** INSTRUCTIONS TO FOLLOW **
Return the lines below exactly, from the first line to the line that contains "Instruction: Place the". Leave out pictures.

** SUPPLIED DATA **
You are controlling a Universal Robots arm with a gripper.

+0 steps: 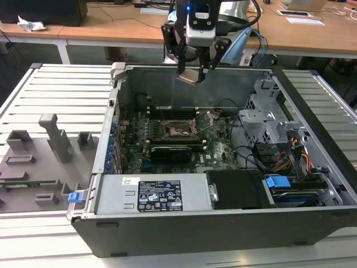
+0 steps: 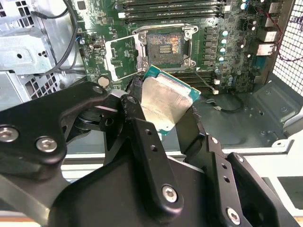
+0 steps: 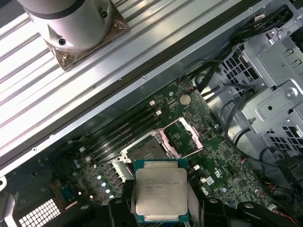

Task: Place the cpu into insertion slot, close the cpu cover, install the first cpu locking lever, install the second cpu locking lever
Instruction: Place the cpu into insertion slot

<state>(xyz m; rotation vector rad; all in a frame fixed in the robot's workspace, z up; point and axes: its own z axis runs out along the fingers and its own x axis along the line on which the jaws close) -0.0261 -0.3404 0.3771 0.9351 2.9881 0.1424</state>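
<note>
In the exterior view my gripper (image 1: 192, 71) hangs over the far wall of the open computer case, shut on the cpu (image 1: 189, 76). Both wrist views show the cpu (image 2: 165, 101) (image 3: 160, 191), a square silver-topped chip, clamped by its edges between the black fingers (image 2: 135, 111). It is high above the board and touches nothing else. Below it the insertion slot (image 1: 178, 129) (image 2: 164, 46) (image 3: 144, 150) lies bare on the green motherboard. The cpu cover (image 2: 124, 56) (image 3: 182, 137) is swung open beside the slot.
The case walls (image 1: 120, 89) ring the motherboard. A black card (image 1: 173, 149) lies just in front of the slot, and memory slots (image 2: 170, 5) run along another side. A drive cage with cables (image 1: 268, 120) and a power supply (image 1: 159, 195) fill the rest. Grey fixtures (image 1: 39, 162) stand on the exterior view's left.
</note>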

** SOLVED PROBLEM **
You are controlling a Universal Robots arm with a gripper.

+0 steps: 
+0 steps: 
+0 steps: 

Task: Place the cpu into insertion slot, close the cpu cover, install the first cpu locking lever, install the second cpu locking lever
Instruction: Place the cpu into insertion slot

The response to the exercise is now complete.